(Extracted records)
_ _ _ _

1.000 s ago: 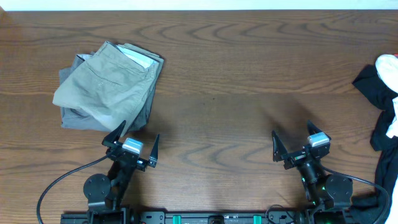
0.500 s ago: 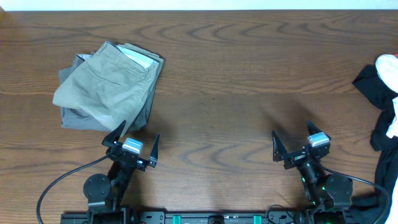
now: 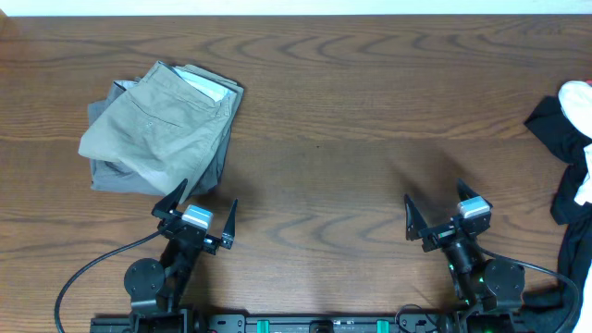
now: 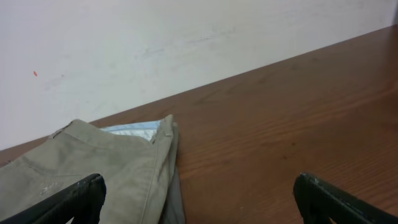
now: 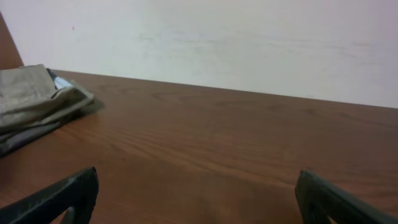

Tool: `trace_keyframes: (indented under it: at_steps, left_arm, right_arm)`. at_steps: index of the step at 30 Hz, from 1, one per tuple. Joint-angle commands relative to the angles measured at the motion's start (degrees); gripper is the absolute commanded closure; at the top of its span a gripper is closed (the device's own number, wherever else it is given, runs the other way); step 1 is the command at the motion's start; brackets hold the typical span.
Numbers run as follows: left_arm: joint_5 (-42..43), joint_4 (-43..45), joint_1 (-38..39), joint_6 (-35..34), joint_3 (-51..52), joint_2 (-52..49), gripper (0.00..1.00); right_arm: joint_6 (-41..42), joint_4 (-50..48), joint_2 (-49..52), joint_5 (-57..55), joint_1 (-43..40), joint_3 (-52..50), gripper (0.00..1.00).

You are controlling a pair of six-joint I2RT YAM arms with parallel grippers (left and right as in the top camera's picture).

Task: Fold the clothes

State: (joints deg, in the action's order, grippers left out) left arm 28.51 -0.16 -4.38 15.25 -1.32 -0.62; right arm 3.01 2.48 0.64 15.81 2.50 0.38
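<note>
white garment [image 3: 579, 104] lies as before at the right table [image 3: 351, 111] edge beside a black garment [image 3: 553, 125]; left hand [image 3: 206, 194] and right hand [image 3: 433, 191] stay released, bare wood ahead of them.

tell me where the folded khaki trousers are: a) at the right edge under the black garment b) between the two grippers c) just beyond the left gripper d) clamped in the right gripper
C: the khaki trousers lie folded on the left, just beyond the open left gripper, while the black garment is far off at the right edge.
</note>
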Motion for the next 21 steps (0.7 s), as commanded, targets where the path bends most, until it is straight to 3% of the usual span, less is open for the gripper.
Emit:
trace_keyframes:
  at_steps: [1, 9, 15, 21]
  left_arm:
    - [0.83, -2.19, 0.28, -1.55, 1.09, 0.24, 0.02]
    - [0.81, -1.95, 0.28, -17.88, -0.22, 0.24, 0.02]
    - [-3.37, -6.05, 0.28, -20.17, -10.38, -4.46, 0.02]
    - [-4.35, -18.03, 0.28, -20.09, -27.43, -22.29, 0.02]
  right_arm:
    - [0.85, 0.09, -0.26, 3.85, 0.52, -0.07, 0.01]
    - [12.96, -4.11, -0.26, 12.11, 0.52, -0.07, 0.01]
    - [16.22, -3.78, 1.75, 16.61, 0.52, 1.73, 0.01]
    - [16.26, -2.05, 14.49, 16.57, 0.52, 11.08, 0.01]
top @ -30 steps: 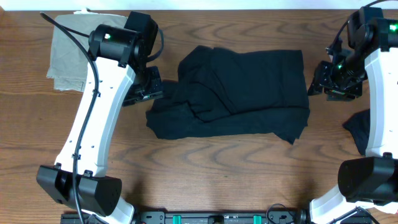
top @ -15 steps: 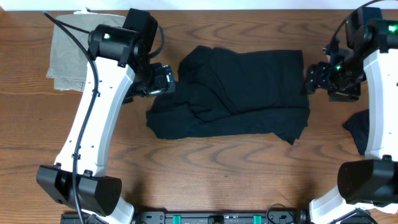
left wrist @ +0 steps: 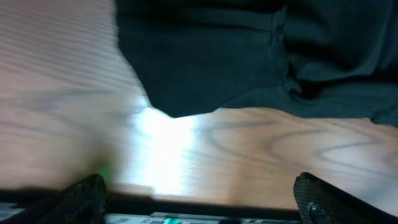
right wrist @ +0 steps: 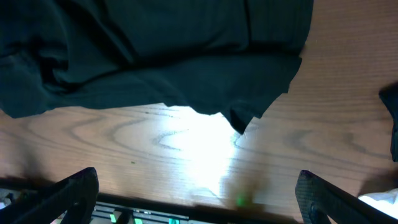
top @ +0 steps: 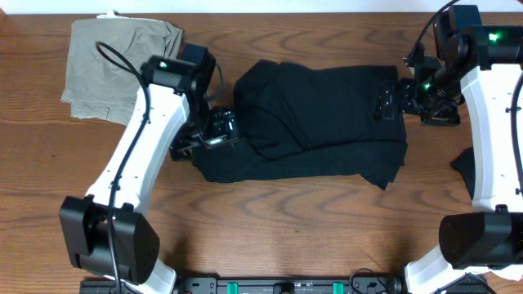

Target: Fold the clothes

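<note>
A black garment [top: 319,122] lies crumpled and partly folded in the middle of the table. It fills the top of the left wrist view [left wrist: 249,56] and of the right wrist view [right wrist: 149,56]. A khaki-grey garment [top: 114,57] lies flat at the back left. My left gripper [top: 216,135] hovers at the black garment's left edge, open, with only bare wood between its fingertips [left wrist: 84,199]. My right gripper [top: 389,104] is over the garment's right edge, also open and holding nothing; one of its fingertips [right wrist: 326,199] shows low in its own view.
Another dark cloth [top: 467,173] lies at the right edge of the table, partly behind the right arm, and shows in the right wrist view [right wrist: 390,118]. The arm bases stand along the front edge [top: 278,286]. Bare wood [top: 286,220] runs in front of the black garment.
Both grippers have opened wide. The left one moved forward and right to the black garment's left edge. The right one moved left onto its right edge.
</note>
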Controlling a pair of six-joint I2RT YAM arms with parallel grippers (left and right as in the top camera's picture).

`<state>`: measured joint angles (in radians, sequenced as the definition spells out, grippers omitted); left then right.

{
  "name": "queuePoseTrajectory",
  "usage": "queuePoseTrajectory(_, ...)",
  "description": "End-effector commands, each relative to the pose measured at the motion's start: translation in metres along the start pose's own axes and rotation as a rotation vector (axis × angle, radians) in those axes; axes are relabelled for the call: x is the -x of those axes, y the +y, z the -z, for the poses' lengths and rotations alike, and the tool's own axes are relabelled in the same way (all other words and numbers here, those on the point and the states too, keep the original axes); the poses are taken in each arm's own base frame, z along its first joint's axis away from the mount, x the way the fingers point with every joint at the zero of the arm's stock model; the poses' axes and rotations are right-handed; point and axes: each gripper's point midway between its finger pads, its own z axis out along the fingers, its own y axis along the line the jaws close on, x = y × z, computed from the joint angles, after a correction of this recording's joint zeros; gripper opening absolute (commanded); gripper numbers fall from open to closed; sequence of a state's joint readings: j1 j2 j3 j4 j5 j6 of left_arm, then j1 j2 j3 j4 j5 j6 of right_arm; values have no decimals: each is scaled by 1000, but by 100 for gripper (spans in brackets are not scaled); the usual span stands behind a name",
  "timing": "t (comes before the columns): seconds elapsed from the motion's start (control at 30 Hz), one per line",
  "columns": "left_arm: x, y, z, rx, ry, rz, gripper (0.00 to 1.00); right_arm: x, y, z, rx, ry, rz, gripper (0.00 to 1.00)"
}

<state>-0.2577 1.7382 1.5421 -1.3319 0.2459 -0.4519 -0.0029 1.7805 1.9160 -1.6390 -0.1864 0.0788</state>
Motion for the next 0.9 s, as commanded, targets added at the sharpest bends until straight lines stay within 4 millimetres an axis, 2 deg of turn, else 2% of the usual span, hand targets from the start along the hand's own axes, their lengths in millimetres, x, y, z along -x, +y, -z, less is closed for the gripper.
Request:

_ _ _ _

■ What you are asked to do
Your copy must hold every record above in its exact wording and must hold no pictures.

■ Final answer
1.000 s ago: 
0.500 s ago: 
now: 
now: 
now: 

Tool: `trace_keyframes: (indented under it: at_steps, left_arm, right_arm)`. at_steps: index of the step at 30 Hz, from 1, one per tuple. Joint-angle commands relative to the angles measured at the motion's start (degrees); gripper is the absolute commanded closure; at the top of its span a gripper is closed (the device's own number, wherever else it is given, runs the other way); step 1 is the command at the motion's start; brackets hold the typical span.
Numbers run as follows: left_arm: joint_5 (-42..43), joint_4 (-43..45), joint_1 (-38..39), joint_6 (-35..34), joint_3 (-51..52), joint_2 (-52..49), gripper (0.00..1.00); right_arm: joint_6 (-41..42), joint_4 (-50..48), joint_2 (-49..52), joint_5 (-57..55), joint_1 (-43..40), joint_3 (-52..50), gripper (0.00..1.00).

You are controlling a pair of six-joint I2RT YAM arms with parallel grippers (left and right as in the top camera's picture).

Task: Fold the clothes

State: (joints deg, in the action's order, grippers left out) left arm 28.51 -0.16 -4.38 15.25 -1.32 -0.62; right arm 3.01 2.48 0.64 15.81 2.50 0.38
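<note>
white garment [image 3: 579, 104] lies as before at the right table [image 3: 351, 111] edge beside a black garment [image 3: 553, 125]; left hand [image 3: 206, 194] and right hand [image 3: 433, 191] stay released, bare wood ahead of them.

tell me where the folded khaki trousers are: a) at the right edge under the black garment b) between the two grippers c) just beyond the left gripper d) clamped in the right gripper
C: the khaki trousers lie folded on the left, just beyond the open left gripper, while the black garment is far off at the right edge.
</note>
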Motion for the next 21 steps (0.7 s), as commanded, targets where the path bends most, until it is straight to 3% of the usual span, less is open for the gripper.
Emit:
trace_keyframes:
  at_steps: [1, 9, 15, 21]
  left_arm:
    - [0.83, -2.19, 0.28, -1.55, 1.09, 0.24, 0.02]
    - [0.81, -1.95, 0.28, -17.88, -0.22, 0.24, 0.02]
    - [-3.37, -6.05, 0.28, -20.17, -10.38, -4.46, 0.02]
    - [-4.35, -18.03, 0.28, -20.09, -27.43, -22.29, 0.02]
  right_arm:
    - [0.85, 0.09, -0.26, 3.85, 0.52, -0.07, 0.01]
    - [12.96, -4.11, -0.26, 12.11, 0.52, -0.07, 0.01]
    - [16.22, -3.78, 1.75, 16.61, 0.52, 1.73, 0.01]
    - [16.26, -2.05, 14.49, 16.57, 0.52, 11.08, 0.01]
top @ -30 steps: 
top @ -15 steps: 
left wrist @ +0 steps: 
right wrist @ +0 steps: 
top @ +0 steps: 

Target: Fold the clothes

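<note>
A black garment [top: 319,122] lies crumpled and partly folded in the middle of the table. It fills the top of the left wrist view [left wrist: 249,56] and of the right wrist view [right wrist: 149,56]. A khaki-grey garment [top: 114,57] lies flat at the back left. My left gripper [top: 216,135] hovers at the black garment's left edge, open, with only bare wood between its fingertips [left wrist: 84,199]. My right gripper [top: 389,104] is over the garment's right edge, also open and holding nothing; one of its fingertips [right wrist: 326,199] shows low in its own view.
Another dark cloth [top: 467,173] lies at the right edge of the table, partly behind the right arm, and shows in the right wrist view [right wrist: 390,118]. The arm bases stand along the front edge [top: 278,286]. Bare wood [top: 286,220] runs in front of the black garment.
Both grippers have opened wide. The left one moved forward and right to the black garment's left edge. The right one moved left onto its right edge.
</note>
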Controlling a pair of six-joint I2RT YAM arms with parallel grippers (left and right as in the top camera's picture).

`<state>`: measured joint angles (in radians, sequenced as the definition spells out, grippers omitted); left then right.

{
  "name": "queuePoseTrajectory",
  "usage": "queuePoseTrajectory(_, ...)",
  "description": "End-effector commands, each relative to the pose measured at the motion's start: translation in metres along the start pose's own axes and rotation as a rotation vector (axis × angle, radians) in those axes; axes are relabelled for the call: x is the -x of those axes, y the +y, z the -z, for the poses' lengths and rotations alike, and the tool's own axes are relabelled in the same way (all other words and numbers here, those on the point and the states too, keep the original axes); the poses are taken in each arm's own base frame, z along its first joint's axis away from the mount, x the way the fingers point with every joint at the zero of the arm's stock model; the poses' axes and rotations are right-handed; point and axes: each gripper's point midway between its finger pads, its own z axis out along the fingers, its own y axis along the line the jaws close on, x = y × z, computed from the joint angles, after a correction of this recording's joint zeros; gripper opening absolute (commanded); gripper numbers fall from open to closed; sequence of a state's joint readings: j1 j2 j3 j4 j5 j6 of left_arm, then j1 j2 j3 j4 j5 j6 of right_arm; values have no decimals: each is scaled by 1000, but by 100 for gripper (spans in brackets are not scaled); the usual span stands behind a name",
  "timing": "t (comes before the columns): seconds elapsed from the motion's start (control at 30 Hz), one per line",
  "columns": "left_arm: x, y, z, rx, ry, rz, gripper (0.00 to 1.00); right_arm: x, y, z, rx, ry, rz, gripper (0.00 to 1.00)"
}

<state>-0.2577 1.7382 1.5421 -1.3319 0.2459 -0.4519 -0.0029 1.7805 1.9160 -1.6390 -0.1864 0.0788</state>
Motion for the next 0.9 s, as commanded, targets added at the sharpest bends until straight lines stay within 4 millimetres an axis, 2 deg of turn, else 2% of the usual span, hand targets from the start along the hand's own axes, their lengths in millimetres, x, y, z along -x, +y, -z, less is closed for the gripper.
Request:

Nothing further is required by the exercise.